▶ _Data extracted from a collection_
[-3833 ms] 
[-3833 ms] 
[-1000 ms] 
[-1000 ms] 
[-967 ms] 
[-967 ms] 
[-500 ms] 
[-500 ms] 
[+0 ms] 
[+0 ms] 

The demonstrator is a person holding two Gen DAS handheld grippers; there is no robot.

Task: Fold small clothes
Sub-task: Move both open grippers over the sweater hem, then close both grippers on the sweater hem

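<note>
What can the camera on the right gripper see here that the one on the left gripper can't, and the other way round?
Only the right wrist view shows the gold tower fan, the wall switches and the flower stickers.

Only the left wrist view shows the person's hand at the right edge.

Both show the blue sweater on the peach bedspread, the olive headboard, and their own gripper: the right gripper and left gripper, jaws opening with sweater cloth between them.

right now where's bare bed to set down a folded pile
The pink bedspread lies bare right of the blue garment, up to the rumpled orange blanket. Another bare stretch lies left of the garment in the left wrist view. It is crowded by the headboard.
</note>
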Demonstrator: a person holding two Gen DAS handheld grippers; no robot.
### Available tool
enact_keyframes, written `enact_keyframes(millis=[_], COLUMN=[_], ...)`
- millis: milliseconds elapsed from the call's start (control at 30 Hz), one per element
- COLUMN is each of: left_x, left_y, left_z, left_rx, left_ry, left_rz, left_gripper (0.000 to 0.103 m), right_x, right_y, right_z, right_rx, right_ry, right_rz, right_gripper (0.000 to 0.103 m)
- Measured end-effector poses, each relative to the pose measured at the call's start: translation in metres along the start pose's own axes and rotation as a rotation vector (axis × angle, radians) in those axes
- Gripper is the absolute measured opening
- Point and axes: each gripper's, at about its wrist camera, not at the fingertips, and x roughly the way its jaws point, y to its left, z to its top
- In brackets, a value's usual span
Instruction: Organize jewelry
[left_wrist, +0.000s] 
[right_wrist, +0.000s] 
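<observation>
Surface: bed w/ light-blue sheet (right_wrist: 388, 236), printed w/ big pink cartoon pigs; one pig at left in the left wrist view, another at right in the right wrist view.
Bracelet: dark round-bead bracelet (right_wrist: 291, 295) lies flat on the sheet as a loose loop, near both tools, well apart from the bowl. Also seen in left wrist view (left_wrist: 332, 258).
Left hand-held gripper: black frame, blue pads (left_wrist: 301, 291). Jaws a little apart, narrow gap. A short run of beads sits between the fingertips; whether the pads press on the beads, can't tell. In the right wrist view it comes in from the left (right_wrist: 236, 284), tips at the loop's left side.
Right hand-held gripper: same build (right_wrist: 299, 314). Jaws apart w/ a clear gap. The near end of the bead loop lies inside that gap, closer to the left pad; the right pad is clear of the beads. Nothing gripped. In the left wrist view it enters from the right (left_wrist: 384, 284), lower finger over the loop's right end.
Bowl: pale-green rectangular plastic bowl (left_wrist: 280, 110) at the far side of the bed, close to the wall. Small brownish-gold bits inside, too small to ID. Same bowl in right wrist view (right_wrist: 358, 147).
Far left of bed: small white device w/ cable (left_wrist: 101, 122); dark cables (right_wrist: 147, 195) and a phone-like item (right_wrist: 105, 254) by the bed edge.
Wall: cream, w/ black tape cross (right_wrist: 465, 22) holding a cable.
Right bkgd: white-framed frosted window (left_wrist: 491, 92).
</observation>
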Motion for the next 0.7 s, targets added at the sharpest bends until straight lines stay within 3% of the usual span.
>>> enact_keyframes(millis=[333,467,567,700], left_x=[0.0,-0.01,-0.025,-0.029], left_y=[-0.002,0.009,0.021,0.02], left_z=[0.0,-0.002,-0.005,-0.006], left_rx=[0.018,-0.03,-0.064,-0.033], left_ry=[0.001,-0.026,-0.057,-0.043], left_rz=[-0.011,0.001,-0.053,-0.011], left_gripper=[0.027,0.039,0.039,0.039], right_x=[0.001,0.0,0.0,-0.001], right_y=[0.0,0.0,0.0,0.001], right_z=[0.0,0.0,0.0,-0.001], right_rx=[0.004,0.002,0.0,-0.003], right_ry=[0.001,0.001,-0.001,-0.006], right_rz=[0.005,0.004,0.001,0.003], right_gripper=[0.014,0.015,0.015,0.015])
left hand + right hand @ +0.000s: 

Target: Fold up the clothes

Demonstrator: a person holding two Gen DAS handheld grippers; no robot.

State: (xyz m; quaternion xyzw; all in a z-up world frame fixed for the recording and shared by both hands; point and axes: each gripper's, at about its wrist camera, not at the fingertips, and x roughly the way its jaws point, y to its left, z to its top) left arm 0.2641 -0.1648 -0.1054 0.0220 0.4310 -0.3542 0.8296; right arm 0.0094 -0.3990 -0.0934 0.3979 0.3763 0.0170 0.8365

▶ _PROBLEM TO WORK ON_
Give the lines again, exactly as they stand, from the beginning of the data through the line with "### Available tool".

▶ _TASK SOLUTION_
[-3833 ms] 
[-3833 ms] 
[-1000 ms] 
[-1000 ms] 
[-967 ms] 
[-967 ms] 
[-500 ms] 
[-500 ms] 
[+0 ms] 
[+0 ms] 

The demonstrator is a person holding two Gen DAS handheld grippers; there is no robot.

Task: Fold small clothes
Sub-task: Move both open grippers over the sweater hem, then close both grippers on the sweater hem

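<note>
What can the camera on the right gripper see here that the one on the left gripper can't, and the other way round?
Only the right wrist view shows the gold tower fan, the wall switches and the flower stickers.

Only the left wrist view shows the person's hand at the right edge.

Both show the blue sweater on the peach bedspread, the olive headboard, and their own gripper: the right gripper and left gripper, jaws opening with sweater cloth between them.

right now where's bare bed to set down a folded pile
The pink bedspread lies bare right of the blue garment, up to the rumpled orange blanket. Another bare stretch lies left of the garment in the left wrist view. It is crowded by the headboard.
</note>
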Demonstrator: a person holding two Gen DAS handheld grippers; no robot.
### Available tool

Nothing more is required for this exercise.